▸ Task to carry out:
The listing below is to be output in its exact form.

▸ Entries provided:
────

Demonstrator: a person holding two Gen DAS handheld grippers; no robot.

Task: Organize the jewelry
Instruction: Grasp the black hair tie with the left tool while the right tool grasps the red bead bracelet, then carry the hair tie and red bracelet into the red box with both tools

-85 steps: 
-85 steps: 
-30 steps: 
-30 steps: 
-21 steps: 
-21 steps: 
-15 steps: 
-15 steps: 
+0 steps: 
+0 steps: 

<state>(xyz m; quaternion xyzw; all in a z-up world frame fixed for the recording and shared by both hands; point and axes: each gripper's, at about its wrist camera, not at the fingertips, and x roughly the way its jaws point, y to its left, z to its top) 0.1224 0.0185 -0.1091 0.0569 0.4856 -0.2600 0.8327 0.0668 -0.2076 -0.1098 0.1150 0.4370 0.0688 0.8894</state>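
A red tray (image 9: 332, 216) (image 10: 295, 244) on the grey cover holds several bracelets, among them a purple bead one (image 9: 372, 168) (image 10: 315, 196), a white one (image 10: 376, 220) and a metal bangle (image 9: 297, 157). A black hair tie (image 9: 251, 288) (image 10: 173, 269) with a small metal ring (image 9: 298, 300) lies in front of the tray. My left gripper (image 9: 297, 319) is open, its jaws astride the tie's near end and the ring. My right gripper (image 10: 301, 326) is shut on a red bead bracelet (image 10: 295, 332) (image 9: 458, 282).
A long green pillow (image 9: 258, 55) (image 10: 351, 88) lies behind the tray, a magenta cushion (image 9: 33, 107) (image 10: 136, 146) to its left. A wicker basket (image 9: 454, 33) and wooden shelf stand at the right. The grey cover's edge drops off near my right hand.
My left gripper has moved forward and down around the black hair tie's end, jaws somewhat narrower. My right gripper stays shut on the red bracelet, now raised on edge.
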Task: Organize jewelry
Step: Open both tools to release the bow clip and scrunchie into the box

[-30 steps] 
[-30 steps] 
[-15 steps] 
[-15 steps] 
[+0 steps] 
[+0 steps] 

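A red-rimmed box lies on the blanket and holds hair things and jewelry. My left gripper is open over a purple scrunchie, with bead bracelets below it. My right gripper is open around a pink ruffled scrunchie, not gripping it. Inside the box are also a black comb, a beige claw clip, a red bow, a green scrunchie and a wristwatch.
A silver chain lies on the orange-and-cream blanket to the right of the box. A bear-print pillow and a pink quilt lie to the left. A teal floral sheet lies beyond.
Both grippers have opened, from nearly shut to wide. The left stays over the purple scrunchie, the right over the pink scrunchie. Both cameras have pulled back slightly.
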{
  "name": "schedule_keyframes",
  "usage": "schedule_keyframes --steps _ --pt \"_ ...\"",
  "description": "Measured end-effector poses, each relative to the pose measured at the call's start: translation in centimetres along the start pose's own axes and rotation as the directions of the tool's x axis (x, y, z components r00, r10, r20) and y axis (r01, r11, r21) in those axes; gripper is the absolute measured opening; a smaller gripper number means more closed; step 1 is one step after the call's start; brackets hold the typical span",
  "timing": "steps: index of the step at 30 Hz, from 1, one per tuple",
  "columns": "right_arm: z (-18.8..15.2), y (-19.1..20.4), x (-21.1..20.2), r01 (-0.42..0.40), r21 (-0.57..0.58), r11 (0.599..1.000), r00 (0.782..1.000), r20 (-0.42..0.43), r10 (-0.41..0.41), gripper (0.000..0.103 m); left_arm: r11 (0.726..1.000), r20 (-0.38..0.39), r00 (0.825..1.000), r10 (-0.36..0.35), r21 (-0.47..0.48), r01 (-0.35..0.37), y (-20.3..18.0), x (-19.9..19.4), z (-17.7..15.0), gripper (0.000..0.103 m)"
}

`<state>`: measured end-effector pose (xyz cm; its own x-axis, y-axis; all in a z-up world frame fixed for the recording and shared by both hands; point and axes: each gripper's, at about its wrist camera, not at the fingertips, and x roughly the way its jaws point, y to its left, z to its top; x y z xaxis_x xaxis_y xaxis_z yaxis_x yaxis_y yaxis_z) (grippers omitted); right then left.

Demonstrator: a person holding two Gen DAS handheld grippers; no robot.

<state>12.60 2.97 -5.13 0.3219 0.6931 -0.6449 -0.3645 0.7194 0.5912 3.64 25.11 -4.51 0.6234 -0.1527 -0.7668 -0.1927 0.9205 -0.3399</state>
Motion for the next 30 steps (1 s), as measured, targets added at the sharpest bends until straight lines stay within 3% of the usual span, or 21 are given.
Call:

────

▸ Exercise answer:
Demonstrator: a person holding two Gen DAS handheld grippers; no robot.

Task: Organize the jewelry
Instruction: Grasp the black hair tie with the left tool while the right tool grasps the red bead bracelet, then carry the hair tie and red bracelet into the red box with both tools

-85 steps: 
-85 steps: 
-30 steps: 
-30 steps: 
-21 steps: 
-21 steps: 
-15 steps: 
-15 steps: 
+0 steps: 
+0 steps: 

<state>(xyz m; quaternion xyzw; all in a z-up world frame fixed for the recording and shared by both hands; point and axes: each gripper's, at about its wrist camera, not at the fingertips, and x roughly the way its jaws point, y to its left, z to its top) 0.1224 0.0185 -0.1091 0.0569 0.4856 -0.2600 0.8327 0.0668 -0.2076 -0.1098 0.1150 0.4370 0.0688 0.8894</state>
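A red tray (image 9: 332, 216) (image 10: 295, 244) on the grey cover holds several bracelets, among them a purple bead one (image 9: 372, 168) (image 10: 315, 196), a white one (image 10: 376, 220) and a metal bangle (image 9: 297, 157). A black hair tie (image 9: 251, 288) (image 10: 173, 269) with a small metal ring (image 9: 298, 300) lies in front of the tray. My left gripper (image 9: 297, 319) is open, its jaws astride the tie's near end and the ring. My right gripper (image 10: 301, 326) is shut on a red bead bracelet (image 10: 295, 332) (image 9: 458, 282).
A long green pillow (image 9: 258, 55) (image 10: 351, 88) lies behind the tray, a magenta cushion (image 9: 33, 107) (image 10: 136, 146) to its left. A wicker basket (image 9: 454, 33) and wooden shelf stand at the right. The grey cover's edge drops off near my right hand.
My left gripper has moved forward and down around the black hair tie's end, jaws somewhat narrower. My right gripper stays shut on the red bracelet, now raised on edge.
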Task: Organize jewelry
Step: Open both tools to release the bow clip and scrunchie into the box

[-30 steps] 
[-30 steps] 
[-15 steps] 
[-15 steps] 
[+0 steps] 
[+0 steps] 

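A red-rimmed box lies on the blanket and holds hair things and jewelry. My left gripper is open over a purple scrunchie, with bead bracelets below it. My right gripper is open around a pink ruffled scrunchie, not gripping it. Inside the box are also a black comb, a beige claw clip, a red bow, a green scrunchie and a wristwatch.
A silver chain lies on the orange-and-cream blanket to the right of the box. A bear-print pillow and a pink quilt lie to the left. A teal floral sheet lies beyond.
Both grippers have opened, from nearly shut to wide. The left stays over the purple scrunchie, the right over the pink scrunchie. Both cameras have pulled back slightly.
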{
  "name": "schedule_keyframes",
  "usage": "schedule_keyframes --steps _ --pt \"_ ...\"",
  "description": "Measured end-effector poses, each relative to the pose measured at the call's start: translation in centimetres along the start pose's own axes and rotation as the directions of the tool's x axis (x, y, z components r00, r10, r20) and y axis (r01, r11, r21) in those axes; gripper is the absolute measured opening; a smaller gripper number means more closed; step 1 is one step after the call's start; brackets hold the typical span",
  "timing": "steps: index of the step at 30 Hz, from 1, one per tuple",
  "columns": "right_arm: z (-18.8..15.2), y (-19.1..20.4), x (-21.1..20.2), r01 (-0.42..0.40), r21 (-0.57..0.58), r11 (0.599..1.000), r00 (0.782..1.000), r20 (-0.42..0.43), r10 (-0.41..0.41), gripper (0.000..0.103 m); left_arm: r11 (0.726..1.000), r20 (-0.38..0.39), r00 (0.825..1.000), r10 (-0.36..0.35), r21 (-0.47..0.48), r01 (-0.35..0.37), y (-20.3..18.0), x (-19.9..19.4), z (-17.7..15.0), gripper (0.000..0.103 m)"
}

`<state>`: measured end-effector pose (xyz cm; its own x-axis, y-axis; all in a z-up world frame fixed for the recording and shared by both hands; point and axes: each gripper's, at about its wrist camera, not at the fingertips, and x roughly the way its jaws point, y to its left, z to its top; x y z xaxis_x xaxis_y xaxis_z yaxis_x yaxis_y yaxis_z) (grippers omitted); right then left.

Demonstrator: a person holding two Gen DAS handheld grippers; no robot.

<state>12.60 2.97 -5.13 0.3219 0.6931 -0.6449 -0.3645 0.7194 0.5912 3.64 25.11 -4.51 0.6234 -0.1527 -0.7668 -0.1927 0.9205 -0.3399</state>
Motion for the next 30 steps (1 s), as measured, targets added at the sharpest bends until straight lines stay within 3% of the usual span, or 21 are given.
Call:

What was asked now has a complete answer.